● Problem statement
The copy has to match the data exactly and leave out every picture.

═════ Dataset excerpt

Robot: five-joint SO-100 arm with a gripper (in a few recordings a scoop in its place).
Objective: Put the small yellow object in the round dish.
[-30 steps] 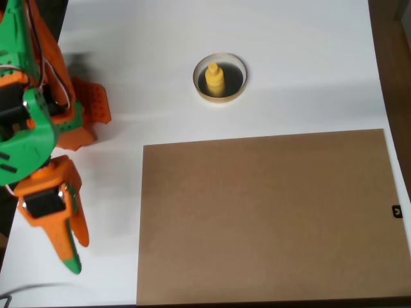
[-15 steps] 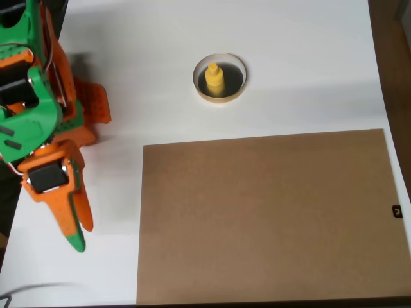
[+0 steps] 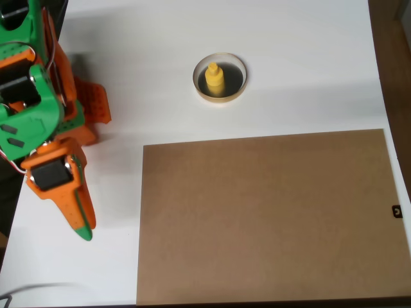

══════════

● Result for this exercise
Robot: five-joint SO-100 arm with a gripper (in a few recordings a scoop in its place).
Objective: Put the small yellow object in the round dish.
[-30 steps] 
[-15 steps] 
[+0 steps] 

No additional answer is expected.